▶ Directions for this task: Go to the line below containing "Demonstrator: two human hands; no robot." and print exactly from there through the line containing "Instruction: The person", both included. Print nothing else.

▶ Dataset section:

++++++++

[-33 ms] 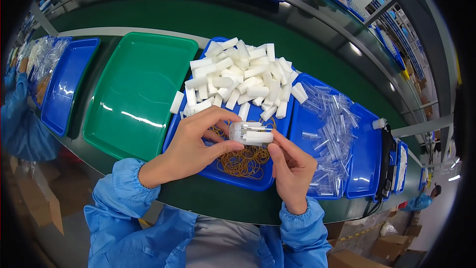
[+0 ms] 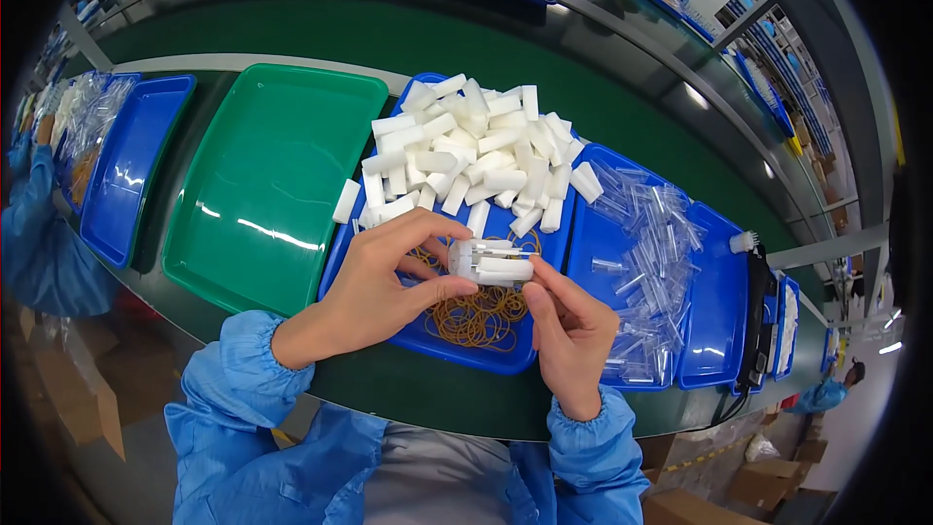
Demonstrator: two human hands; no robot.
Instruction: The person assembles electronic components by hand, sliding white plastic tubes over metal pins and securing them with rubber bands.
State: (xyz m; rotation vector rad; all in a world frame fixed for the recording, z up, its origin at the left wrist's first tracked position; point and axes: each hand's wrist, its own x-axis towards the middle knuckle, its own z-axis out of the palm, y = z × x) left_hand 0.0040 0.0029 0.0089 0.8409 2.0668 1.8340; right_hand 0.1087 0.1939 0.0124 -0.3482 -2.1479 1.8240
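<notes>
White block bundle [image 2: 491, 263] sits between your two hands, just above the pile of rubber bands [image 2: 476, 316] in the middle blue tray [image 2: 428, 340]. Left hand [image 2: 384, 287]: fingers curled narrow around the bundle's left end, thumb beneath. Right hand [image 2: 569, 331]: fingers pinched on the right end (whether a band is already on them, cannot tell). Keep the blocks squared and flush while you grip; hold close over the tray so a slip lands there, and press evenly so no piece skews. Beyond: loose heap of white blocks [image 2: 476, 151] at the tray's far end, clear plastic tubes [image 2: 646, 253] in the blue tray on the right, green tray [image 2: 272, 175] to the left, then the dark green bench [image 2: 389, 39].
</notes>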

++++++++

▶ Solved problem:
Demonstrator: two human hands; no robot.
Instruction: The person assembles electronic components by hand, sliding white plastic tubes over metal pins and securing them with rubber bands.

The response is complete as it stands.